• Aim of the exercise
All lines of the records below that contain the word "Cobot" must be listed.

• Given records
= = = = = = =
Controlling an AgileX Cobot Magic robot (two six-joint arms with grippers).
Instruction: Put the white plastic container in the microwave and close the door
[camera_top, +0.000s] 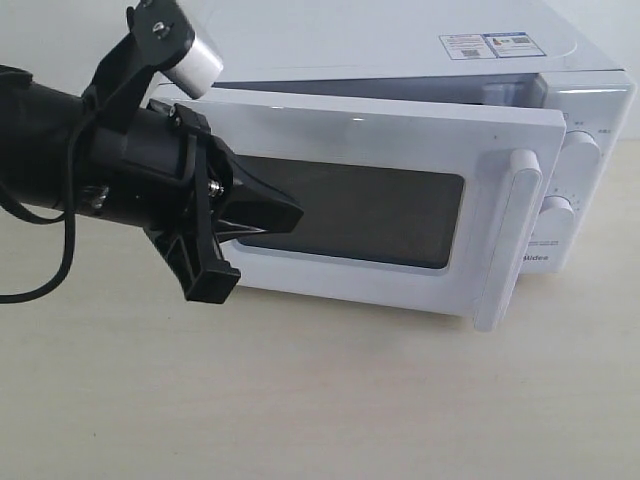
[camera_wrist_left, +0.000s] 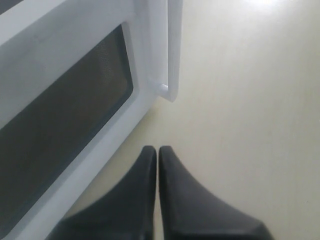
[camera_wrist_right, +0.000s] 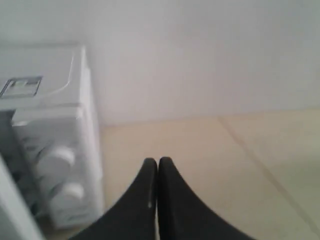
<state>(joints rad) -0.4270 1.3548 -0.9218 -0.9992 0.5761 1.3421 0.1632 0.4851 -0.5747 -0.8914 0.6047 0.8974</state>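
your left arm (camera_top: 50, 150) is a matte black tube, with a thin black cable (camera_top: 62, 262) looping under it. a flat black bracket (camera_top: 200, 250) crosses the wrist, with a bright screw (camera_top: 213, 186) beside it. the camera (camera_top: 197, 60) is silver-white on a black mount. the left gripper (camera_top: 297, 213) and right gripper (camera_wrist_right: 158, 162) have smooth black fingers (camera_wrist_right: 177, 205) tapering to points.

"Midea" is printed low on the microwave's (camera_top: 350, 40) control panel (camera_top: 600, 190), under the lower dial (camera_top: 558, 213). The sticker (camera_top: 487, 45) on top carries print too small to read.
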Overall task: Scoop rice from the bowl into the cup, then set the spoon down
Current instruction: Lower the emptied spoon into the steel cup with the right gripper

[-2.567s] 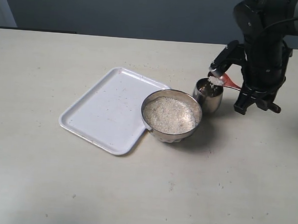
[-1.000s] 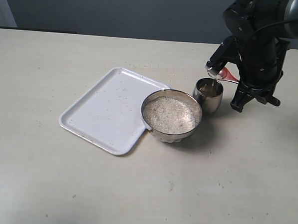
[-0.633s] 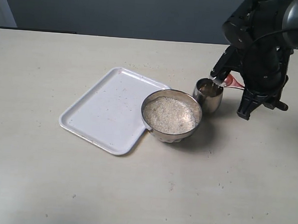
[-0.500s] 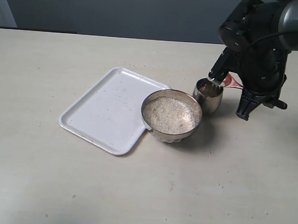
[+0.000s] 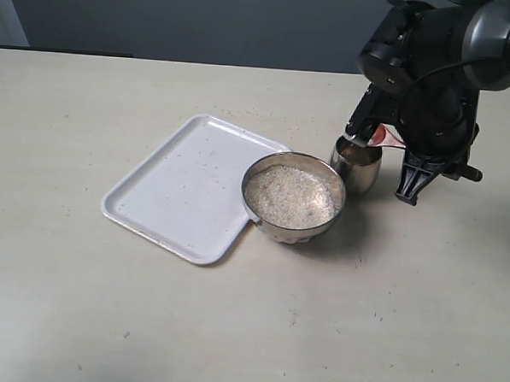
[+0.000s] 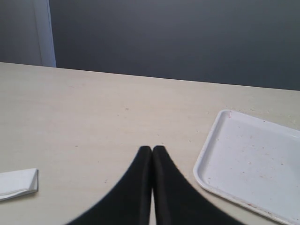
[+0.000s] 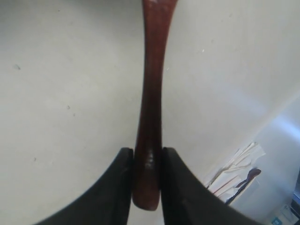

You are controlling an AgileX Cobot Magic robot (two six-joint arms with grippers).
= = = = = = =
• Task solution
Controlling an AgileX Cobot Magic robot (two six-joint arms with grippers).
You are controlling an AgileX Cobot Magic robot (two six-joint arms with grippers).

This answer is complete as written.